Vizio · Irvine, California

VIZIO Holding Corp. is a U.S. smart-TV maker and CTV ad platform — SmartCast OS, WatchFree+ FAST service, and Inscape ACR data — acquired by Walmart on December 3, 2024 for $2.3 billion. Walmart owns Vizio outright as a wholly owned subsidiary under Walmart Connect. Founder William Wang remains CEO. Walmart bought Vizio for its 19M-account SmartCast install base and first-party ACR viewing signal, not the hardware.

VIZIO is the rare smart-TV OEM that built a real ad business on top of the hardware. The Device segment moves panels at thin margin; the Platform+ segment — SmartCast, WatchFree+, and the Inscape ACR data layer — does the actual gross-profit lift. By the time Walmart closed in December 2024, Vizio’s pitch to a strategic buyer was no longer “we sell TVs at Walmart”; it was “we operate a 19-million-account CTV OS with a first-party glass-level data asset and 500-plus direct advertiser relationships.”

That’s the lens for everything that follows on this page. Walmart didn’t buy a TV maker. Walmart bought a CTV ad stack — SmartCast as the inventory surface, Inscape as the ACR signal that binds shopper data to viewing data, and WatchFree+ as the owned-and-operated FAST destination — and folded it into Walmart Connect, the retail-media business. Founder William Wang stays in the CEO seat reporting into Walmart’s chief growth officer, which keeps the operating structure intact while the assets get repositioned as retail-media plumbing.

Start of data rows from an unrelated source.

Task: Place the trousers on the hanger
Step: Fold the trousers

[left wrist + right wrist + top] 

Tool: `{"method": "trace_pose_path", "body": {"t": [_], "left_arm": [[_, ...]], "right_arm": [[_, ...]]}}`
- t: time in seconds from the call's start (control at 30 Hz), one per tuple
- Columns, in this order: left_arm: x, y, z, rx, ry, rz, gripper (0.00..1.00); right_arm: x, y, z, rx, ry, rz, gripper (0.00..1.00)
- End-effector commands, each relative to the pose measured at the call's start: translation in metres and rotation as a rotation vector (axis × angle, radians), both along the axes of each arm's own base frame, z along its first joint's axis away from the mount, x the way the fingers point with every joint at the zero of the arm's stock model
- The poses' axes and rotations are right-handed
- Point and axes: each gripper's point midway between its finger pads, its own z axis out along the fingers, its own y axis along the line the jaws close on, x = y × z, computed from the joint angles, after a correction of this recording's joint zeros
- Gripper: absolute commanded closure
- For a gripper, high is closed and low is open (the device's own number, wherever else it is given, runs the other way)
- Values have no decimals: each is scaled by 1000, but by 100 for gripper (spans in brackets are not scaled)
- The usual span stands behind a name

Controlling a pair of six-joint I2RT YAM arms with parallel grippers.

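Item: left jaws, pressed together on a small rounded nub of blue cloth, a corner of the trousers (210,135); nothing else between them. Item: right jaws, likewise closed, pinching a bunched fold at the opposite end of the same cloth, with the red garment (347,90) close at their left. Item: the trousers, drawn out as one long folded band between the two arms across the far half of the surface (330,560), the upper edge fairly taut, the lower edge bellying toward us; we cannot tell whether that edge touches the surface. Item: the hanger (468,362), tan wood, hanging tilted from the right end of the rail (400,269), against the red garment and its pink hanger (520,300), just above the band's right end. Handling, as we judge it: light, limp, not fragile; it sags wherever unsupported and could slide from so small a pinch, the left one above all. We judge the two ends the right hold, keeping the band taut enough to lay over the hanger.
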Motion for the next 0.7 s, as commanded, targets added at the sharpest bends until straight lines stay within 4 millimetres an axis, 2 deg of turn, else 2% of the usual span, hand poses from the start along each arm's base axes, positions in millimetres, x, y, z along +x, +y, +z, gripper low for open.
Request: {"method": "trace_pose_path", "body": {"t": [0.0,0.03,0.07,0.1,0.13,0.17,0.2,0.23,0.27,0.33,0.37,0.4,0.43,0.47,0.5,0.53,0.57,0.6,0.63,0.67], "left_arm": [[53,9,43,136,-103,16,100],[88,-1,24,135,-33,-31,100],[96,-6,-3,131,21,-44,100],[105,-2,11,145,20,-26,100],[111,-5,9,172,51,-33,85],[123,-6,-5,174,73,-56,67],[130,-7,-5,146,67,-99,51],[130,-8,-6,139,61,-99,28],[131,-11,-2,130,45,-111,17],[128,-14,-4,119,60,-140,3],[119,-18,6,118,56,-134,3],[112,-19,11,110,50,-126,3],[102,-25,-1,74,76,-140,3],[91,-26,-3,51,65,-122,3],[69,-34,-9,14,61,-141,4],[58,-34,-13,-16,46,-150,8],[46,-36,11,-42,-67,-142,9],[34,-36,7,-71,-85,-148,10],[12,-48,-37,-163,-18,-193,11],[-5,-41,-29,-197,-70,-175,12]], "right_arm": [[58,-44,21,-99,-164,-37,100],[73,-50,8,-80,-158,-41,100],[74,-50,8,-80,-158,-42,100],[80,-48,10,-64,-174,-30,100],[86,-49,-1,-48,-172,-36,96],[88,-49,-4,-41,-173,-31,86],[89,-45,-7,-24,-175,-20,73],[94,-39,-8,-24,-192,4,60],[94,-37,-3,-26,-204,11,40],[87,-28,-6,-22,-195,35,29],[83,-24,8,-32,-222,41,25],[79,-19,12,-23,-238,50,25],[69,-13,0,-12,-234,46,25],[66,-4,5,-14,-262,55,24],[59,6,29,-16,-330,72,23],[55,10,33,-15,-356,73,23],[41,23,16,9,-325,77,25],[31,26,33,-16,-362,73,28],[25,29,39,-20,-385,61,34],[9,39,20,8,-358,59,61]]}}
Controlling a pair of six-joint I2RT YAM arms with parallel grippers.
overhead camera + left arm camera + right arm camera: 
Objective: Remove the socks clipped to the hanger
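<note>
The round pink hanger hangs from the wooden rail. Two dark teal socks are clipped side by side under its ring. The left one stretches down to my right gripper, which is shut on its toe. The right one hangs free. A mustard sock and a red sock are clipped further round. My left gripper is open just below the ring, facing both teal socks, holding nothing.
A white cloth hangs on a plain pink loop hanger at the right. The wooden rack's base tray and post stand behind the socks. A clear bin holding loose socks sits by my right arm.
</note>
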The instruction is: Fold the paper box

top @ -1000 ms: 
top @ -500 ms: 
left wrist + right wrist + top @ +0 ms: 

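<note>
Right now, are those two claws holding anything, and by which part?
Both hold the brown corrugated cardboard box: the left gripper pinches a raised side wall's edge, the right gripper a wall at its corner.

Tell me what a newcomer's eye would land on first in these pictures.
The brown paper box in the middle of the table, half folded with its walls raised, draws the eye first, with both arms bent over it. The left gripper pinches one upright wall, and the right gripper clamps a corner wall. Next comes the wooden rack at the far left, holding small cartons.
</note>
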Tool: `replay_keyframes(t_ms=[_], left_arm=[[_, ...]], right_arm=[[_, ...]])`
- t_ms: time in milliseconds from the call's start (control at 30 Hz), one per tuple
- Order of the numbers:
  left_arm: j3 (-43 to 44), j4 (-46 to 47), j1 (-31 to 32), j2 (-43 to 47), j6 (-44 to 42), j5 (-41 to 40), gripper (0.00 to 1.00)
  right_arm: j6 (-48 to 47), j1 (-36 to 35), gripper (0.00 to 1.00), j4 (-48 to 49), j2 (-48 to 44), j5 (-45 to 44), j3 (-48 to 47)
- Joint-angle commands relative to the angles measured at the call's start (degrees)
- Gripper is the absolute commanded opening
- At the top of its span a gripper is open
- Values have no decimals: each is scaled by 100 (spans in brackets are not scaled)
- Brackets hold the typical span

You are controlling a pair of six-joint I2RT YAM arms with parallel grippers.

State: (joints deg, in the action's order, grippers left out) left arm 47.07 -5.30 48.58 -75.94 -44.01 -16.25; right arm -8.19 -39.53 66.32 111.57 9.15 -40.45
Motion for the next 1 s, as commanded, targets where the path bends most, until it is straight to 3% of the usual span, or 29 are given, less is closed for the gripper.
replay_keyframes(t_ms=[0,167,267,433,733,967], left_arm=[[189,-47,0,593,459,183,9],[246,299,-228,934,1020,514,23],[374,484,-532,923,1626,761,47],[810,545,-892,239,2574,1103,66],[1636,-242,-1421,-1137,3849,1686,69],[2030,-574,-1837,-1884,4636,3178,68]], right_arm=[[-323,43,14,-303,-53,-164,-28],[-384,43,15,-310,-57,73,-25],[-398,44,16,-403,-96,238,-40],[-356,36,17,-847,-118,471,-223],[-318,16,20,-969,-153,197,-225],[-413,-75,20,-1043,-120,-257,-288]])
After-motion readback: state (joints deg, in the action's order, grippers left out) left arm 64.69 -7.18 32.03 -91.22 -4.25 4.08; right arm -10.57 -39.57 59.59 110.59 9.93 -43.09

Worth tracking on this page: how much of Vizio’s stack gets exposed to Walmart Connect’s ad demand, what happens to Inscape’s third-party data licensing relationships (Nielsen, TVision, others) now that the parent is a retailer, whether Vizio panels evolve into a Walmart-exclusive distribution play, and how Roku, Amazon, and Google TV respond to a Walmart-owned competitor on the OS layer.